## [About this task]
Should the word "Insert" occur in a line of the records, copy that line.
*** Listed records ***
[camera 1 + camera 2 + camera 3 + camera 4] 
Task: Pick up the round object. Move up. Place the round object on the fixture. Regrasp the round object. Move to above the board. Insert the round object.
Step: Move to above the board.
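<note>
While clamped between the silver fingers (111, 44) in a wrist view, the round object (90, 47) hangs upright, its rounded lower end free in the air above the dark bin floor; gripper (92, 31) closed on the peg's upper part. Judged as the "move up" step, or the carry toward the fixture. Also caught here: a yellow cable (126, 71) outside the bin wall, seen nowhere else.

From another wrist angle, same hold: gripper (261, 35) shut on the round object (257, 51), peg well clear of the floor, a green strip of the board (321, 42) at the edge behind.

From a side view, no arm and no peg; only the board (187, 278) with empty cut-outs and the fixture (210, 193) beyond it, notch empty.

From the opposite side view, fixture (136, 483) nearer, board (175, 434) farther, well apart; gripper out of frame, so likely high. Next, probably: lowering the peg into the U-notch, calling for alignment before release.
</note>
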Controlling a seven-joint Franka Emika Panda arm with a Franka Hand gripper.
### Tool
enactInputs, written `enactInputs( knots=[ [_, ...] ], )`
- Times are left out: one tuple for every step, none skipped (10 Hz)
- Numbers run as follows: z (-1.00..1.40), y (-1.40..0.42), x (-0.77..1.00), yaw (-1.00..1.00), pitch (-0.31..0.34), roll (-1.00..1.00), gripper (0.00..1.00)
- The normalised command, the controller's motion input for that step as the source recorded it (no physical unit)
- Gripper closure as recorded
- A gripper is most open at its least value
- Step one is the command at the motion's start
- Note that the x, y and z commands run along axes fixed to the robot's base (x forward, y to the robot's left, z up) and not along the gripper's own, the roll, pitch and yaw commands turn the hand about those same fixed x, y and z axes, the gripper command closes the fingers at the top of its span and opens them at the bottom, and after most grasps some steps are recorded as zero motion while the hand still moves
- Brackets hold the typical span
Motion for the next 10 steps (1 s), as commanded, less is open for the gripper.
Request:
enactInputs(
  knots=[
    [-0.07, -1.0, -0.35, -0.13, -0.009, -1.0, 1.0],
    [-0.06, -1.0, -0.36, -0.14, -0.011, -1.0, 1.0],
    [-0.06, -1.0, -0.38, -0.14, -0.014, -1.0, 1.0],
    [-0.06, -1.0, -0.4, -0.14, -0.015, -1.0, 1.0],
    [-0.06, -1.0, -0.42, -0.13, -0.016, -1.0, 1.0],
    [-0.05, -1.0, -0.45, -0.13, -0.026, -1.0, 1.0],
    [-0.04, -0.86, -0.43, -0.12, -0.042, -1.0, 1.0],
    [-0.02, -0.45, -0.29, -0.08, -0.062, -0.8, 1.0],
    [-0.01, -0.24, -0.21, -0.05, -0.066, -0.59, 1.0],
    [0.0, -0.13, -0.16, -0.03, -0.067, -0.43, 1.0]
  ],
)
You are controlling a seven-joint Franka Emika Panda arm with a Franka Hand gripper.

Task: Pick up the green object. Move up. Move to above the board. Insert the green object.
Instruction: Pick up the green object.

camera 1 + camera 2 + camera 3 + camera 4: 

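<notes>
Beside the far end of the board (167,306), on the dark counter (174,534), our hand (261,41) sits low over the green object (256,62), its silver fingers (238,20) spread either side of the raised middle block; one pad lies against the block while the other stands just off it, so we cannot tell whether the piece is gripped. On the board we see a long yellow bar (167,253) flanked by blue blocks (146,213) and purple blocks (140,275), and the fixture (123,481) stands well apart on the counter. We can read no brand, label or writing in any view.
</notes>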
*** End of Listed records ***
## [Answer section]
Task: Pick up the round object. Move up. Place the round object on the fixture. Regrasp the round object. Move to above the board. Insert the round object.
Task: Pick up the green object. Move up. Move to above the board. Insert the green object.

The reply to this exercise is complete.